I got an email today about these subs now in production. They are the first subs that I have seen sold as a pair of seperate towers that work together. I thought some of you here would like a look see. 

http://blog.edesignaudio.com/?p=308

And this is the sub they use. http://www.edesignaudio.com/product_info.php?cPath=1_21&products_id=554


----------



## Mike P. (Apr 6, 2007)

Although it doesn't say how big the cabinet is, it sure looks like Chris's build.

http://www.hometheatershack.com/for...led-ported/11822-13av-2-build.html#post104934

I just noticed the price, $2100 for the pair. :blink:


----------



## tcarcio (Jun 27, 2007)

Your right they do look alike. Price is up there but those subs from what I have read are excellent. I have the A5-350 and it is a solid sub and great for HT. I would love to hear these twins perform.:yes:


----------



## Mike P. (Apr 6, 2007)

> I would love to hear these twins perform.

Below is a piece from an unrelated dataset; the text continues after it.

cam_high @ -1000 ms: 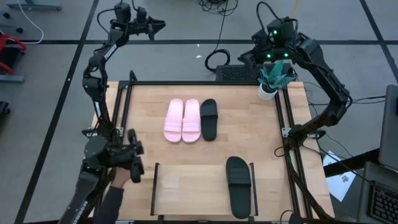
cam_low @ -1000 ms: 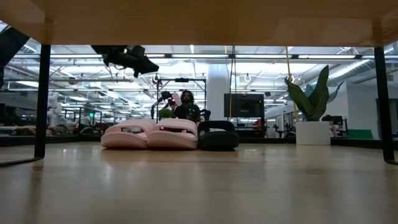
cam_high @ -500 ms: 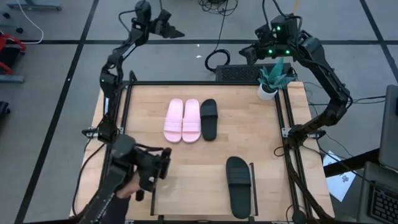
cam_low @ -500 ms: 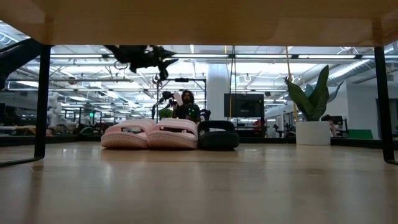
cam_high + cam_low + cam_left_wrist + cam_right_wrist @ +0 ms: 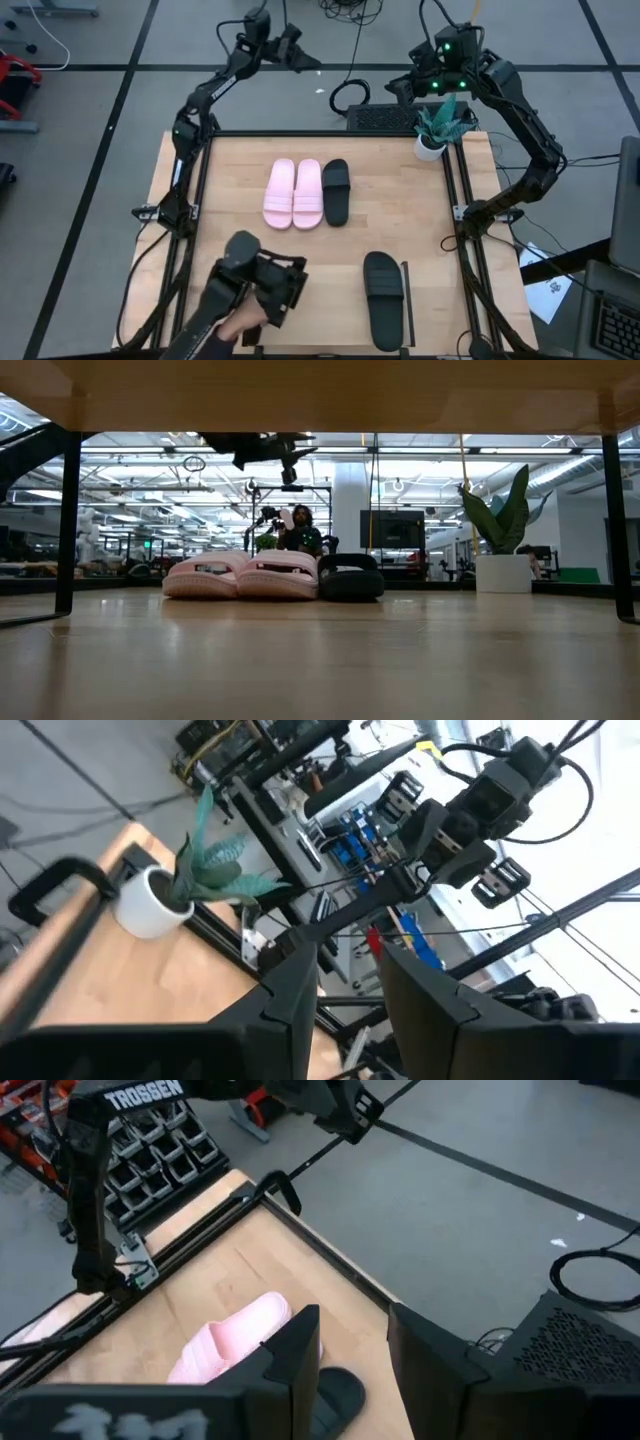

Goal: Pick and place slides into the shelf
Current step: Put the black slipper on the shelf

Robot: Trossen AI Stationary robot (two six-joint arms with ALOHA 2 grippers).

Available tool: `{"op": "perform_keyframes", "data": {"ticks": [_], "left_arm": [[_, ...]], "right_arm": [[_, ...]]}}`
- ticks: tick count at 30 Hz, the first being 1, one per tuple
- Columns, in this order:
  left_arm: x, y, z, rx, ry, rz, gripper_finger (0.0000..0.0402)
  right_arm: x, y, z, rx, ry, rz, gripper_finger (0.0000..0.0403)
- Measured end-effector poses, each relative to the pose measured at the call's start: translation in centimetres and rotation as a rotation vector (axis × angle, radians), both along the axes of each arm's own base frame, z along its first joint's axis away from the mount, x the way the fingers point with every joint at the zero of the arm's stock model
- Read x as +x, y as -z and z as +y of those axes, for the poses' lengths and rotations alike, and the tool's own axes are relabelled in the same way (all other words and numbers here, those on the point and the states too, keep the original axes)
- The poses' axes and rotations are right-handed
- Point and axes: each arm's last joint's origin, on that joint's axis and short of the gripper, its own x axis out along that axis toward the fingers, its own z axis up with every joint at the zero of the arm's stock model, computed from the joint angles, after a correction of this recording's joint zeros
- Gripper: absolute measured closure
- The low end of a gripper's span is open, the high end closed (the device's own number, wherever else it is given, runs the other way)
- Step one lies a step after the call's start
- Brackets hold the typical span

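A pale pink pair of slides (image 5: pixel 293 193) and one black slide (image 5: pixel 336 190) rest side by side, soles down, on the tabletop toward its far side; the low view shows them too (image 5: pixel 240 575). The other black slide (image 5: pixel 386 298) lies sole down on the shelf (image 5: pixel 320 300), beside its right rail. My left gripper (image 5: pixel 308 62) hangs open and level beyond the table's far edge, well above the floor, with nothing between its fingers (image 5: pixel 350 955). My right gripper (image 5: pixel 400 86) stays open high over the far right corner, slanting down toward the pink pair (image 5: pixel 352 1320).
A potted plant (image 5: pixel 440 125) stands at the far right corner. Black frame rails (image 5: pixel 200 200) run along the table's left and right sides. A person's hand on a dark handle device (image 5: pixel 260 295) reaches over the near left. A person (image 5: pixel 300 528) sits far behind the table.
My left gripper has swung toward the table's right beyond the far edge, staying high, and has rolled about its own line. The person's hand with the dark device has slid from the near left edge toward the shelf. The slides have not moved.
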Motion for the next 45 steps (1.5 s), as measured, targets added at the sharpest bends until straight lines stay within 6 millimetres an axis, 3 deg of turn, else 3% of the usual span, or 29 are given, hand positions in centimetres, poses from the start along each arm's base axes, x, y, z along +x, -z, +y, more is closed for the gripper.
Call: {"op": "perform_keyframes", "data": {"ticks": [11,16,25,29,37,45], "left_arm": [[3.9,1.5,-3.4,-0.052,0.119,0.061,0.0289],[5.6,1.1,-4.8,-0.022,0.196,0.031,0.0289],[0.7,0.5,-0.8,-0.09,0.094,0.044,0.0289],[-1.2,0.5,0.6,-0.111,0.021,0.052,0.0289],[-2.0,0.5,1.1,-0.113,-0.004,0.051,0.0289],[-2.0,0.5,1.1,-0.092,0.003,0.043,0.0289]], "right_arm": [[-0.4,1.4,0.5,0.041,-0.07,0.152,0.0293],[1.5,3.0,1.2,0.102,-0.255,0.206,0.0293],[5.3,10.4,3.9,0.16,-0.429,0.47,0.0293],[6.8,13.0,5.0,0.201,-0.489,0.444,0.0293],[10.3,15.1,4.6,0.462,-0.559,0.216,0.0293],[12.4,16.1,3.2,0.569,-0.528,0.091,0.0293]]}}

Agreed. I'm also waiting to see what Chris says when he's finished building his. The driver sure looks like a quality product.


----------



## eugovector (Sep 4, 2006)

Any advantage to the box design over a cylindrical design like SVS?


----------



## Mike P. (Apr 6, 2007)

It would be easier to implementa slot port, if that's what they used.


----------